Today, technological change is only accelerating, and with new technology coming onto the market in a matter of a few short years. To stay on top of the latest efficiencies and professional practices, many companies must plan for replacement well before their current equipment’s end of life. Equipment leasing, one solution to this ever-changing technological conundrum, gives you the benefit of retaining equipment, without leaving you burdened with broken or out of date technology. Equipment leasing is perfect for businesses with several years of operations on record that want to obtain cutting edge resources while maintaining liquidity. Whether you’re choosing to apply for True Leases or Fair Market Value Leases, Early Buy-Out Leases, Terminal Rental Adjustment Clause Leases, or Rebate Leases, almost all of these funding options require very little down payment, and employ no recourse, with only the equipment as collateral. This means, upon applying, that is a relatively safe venture, without leaving you with obsolete equipment over the long-term.

Equipment Sale Leaseback

In the case you already have valuable equipment currently in use but require immediate access funds in order to expand operations or to replace aging tools, equipment sale leaseback could be the perfect option for your business. With this method, which is most applicable to businesses with heavy machinery, vehicles, high-value equipment, or manufacturing tools, you’ll sell the equipment currently in use, then immediately lease the same equipment back from the new owner. This gives your company greater liquidity, and allows you to expand and finance new projects while running the same equipment you use every day, and, because sale leaseback offers typically provide lower interest rates for equipment leasing than those available on the market.

Equipment Refinancing

 

Equipment refinancing is the process by which you, as the equipment holder, can re-negotiate for better terms and rates, or extend payment timelines. The exact details of the refining process depend on the value of the equipment at the time of refinancing, and serves to improve your cash flow while still retaining ownership of your equipment. Because you retain your current equipment but negotiate for better terms, refinancing is a great option for businesses with long lasting, high asset-value equipment, but who have increased their credit worthiness since funding their initial equipment loan.

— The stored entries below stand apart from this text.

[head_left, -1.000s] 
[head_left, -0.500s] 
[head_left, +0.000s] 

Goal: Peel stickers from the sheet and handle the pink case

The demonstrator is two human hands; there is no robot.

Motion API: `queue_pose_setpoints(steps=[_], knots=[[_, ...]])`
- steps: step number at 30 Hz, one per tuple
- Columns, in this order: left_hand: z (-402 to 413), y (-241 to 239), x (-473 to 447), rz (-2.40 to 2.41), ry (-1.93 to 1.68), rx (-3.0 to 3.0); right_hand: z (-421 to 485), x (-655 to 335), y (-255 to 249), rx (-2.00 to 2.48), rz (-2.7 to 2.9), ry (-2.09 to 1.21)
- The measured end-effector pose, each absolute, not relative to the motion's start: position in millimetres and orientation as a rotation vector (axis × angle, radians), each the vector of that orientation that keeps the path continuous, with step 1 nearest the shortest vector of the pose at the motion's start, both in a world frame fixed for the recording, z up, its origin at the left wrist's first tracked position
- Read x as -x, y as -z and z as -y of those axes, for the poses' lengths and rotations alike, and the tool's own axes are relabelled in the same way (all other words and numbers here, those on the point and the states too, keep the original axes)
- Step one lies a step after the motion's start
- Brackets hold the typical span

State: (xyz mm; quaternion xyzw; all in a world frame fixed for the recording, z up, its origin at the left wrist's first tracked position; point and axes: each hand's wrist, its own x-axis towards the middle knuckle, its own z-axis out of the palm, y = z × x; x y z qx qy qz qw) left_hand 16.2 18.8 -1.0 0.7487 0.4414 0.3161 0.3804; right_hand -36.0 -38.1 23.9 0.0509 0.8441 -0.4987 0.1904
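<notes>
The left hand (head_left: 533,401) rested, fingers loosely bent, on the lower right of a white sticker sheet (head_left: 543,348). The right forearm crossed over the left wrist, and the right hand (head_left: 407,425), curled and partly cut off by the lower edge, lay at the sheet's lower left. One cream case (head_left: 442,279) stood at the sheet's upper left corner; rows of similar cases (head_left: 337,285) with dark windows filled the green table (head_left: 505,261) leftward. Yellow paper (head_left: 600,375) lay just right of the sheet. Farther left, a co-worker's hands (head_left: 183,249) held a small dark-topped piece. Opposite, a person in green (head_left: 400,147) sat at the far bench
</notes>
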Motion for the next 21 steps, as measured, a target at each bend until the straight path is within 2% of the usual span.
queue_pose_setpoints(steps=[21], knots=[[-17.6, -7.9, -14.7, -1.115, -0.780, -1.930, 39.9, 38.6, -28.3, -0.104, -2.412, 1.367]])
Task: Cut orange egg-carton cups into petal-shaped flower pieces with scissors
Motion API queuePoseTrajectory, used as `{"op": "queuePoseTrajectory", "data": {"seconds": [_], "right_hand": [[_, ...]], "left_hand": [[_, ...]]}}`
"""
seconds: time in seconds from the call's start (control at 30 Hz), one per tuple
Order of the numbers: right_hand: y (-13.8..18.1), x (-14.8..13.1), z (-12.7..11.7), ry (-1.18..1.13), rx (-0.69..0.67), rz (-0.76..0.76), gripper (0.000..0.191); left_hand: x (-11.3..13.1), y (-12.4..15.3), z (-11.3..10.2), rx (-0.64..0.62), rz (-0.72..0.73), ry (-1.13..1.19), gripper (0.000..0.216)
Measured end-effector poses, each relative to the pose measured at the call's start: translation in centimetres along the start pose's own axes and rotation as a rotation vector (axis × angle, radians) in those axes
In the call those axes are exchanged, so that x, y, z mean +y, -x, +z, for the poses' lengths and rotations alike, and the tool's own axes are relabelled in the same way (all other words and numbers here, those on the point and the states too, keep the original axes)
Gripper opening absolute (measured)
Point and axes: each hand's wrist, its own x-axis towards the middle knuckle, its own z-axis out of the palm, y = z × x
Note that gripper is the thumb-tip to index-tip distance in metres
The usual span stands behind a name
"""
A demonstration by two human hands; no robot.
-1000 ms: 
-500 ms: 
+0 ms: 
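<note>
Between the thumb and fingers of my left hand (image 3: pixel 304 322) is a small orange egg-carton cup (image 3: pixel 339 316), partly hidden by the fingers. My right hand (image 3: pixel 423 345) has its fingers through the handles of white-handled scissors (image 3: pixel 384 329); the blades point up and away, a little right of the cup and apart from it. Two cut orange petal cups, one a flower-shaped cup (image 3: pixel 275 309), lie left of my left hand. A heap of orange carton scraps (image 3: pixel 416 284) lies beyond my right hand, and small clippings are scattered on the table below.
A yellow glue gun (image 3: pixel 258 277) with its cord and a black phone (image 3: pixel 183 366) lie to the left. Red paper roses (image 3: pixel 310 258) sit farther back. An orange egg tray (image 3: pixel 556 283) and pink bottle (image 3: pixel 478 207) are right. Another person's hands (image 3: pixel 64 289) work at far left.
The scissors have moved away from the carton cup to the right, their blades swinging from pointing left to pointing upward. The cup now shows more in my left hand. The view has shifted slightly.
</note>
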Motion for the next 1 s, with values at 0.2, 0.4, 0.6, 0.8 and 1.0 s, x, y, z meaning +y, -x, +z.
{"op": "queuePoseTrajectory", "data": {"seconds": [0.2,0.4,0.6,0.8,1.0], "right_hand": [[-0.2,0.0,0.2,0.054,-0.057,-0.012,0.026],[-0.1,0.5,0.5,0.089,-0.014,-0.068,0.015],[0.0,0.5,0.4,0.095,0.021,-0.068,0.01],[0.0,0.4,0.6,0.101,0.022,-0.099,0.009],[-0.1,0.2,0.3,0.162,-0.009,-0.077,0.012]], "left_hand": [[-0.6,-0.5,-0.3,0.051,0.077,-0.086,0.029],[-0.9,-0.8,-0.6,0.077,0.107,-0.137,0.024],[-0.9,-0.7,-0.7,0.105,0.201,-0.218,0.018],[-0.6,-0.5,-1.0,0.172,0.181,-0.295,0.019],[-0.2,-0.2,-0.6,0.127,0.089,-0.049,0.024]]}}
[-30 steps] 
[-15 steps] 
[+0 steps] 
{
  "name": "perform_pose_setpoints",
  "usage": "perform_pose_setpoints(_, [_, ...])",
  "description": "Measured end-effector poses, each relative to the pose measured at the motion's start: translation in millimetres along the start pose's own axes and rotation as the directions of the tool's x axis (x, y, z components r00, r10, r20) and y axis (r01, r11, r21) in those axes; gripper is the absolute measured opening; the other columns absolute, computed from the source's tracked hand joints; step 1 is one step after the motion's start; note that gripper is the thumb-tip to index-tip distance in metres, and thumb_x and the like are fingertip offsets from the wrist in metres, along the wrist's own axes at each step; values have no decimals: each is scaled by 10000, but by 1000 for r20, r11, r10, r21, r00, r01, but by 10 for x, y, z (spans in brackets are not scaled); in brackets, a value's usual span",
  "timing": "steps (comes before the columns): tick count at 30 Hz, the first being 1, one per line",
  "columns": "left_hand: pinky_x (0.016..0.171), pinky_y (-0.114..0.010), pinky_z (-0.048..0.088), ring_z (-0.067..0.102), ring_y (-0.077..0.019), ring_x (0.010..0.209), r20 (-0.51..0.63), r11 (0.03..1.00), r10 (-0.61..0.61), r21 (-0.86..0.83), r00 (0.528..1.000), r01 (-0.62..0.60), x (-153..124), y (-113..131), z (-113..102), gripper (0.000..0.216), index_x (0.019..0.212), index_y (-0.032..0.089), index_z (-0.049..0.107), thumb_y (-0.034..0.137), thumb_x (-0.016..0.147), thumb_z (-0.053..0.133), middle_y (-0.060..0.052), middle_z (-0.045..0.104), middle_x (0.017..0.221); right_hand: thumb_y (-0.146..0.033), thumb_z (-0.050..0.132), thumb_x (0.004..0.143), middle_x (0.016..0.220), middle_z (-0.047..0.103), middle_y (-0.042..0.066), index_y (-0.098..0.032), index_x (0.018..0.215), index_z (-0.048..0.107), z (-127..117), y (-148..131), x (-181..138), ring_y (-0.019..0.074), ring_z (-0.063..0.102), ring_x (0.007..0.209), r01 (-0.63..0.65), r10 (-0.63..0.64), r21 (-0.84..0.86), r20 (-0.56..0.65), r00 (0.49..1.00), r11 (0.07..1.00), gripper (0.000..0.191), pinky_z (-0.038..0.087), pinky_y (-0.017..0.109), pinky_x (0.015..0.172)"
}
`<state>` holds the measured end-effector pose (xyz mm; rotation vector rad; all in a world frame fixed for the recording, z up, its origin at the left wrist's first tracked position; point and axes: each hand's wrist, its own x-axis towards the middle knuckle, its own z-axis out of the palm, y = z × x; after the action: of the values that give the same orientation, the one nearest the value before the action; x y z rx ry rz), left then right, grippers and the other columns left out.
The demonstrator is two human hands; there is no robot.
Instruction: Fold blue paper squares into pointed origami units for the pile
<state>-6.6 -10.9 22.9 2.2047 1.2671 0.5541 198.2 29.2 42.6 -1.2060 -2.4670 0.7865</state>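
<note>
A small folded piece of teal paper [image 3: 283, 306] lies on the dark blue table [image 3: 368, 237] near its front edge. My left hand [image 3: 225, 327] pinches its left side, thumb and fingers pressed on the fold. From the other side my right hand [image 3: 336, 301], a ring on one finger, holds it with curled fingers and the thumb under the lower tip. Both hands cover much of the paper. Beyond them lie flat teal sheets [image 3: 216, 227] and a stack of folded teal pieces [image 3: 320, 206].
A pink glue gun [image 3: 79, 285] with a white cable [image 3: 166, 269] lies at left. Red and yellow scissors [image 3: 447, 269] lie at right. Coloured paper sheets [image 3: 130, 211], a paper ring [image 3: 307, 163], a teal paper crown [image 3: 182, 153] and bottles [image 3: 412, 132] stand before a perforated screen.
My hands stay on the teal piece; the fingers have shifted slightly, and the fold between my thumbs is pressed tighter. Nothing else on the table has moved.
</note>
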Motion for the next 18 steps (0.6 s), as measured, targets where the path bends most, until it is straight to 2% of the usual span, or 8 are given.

Hard Money Equipment Loans

Hard money equipment loans are short-term, fast-moving loans, that help you finance projects that require funds outside the scope of your usual cash flow. These loans operate as interest only loans, but require a balloon payment at the end of the loan, which can have a term as short as a few months, or extend to a year or more. Hard money loans are paid off by one final “balloon” payment covering the total amount due.

In competitive markets which depend on speed and rapidly-changing technology, hard money equipment loans grant you a measure of flexibility. You may want to use them to support your current business, purchase the best and newest equipment, or fund expansion projects through real estate purchases or construction.